Confidence Decomposition

Confidence is decomposed into three weighted components:

  • coverage_confidence (40%): what fraction of expected sources are present
  • freshness_confidence (30%): penalty for stale sources
  • completeness_confidence (30%): penalty for missing sources

Source weights are defined per data source (weather_observations, ocean_observations, vessel_activity, biological_events, etc.).

Quiet-Day Comparison

The QuietDayBaseline defines a standard quiet-day input set (no rainfall, far from river mouth, moderate SST, minimal vessel/biological signal) and compares current replay output against it. The comparison reports delta, percent change, band change, and a text interpretation.

Heatmap Generation

HeatmapGenerator produces coordinate grids centered on a location. Each grid cell is scored by the warning or risk engine, producing:

  • cells: list of {lat, lon, score, band}
  • statistics: min, max, avg, median score
  • config: center, radius, cell count

API Endpoints

Endpoint Description
GET /api/v1/replay/scenarios List built-in replay scenarios
GET /api/v1/replay/run Run a built-in scenario by scenario_id query parameter
GET /api/v1/replay/compare Compare a scenario to quiet-day baseline by scenario_id query parameter
POST /api/v1/replay/run Run a custom scenario
GET /api/v1/replay/run-all Run all built-in scenarios
GET /api/v1/replay/decay-analysis/{scenario_id} Signal decay analysis for a scenario
GET /api/v1/replay/heatmap Generate surveillance-priority heatmap
GET /api/v1/replay/run/{scenario_id} Compatibility helper for built-in scenario replay
GET /api/v1/replay/compare-quiet-day/{scenario_id} Compare scenario to quiet-day baseline

CLI Usage

Replay scenarios can also be run directly without the API:

from app.replay.scenarios import REPLAY_SCENARIOS
from app.replay.runner import ReplayRunner

runner = ReplayRunner()
result = runner.run_scenario(REPLAY_SCENARIOS["florida_summer_heavy_rain"])
print(result.warning["warning_score"], result.warning["warning_band"])

Testing

Run replay-specific tests:

python -m pytest tests/test_replay_engine.py -v

Limitations

  • Scenarios are deterministic and do not include real-time provider data
  • Heatmap generation recalculates scores per cell; large grids may be slow
  • Quiet-day baseline uses fixed moderate inputs, not historical averages
  • Signal decay is exponential; does not account for intermittent refresh patterns

Versioned Replay Explanations

Replay validation runs deterministic historical incident and quiet-day comparisons. Replay outputs now include model/replay version metadata so case-study artifacts can be traced to the scoring revision that generated them.

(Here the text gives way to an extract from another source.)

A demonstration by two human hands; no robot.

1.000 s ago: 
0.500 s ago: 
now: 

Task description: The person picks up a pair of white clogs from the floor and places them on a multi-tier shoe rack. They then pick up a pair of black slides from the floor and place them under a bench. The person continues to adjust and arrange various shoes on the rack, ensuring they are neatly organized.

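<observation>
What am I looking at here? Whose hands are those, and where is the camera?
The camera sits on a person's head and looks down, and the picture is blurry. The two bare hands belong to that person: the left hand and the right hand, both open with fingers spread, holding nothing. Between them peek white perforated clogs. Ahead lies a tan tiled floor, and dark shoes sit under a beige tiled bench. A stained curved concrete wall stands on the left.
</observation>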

Replay explanation payloads include:

  • model_version
  • scoring_revision
  • provider_stack_version
  • generated_at
  • replay_asset_version

Replay explanations should preserve the AI1SAD split between:

  • environmental/live-condition warning_score
  • human-context activity_hazard_score
  • operational surveillance_priority_score

They must not describe replay output as attack probability.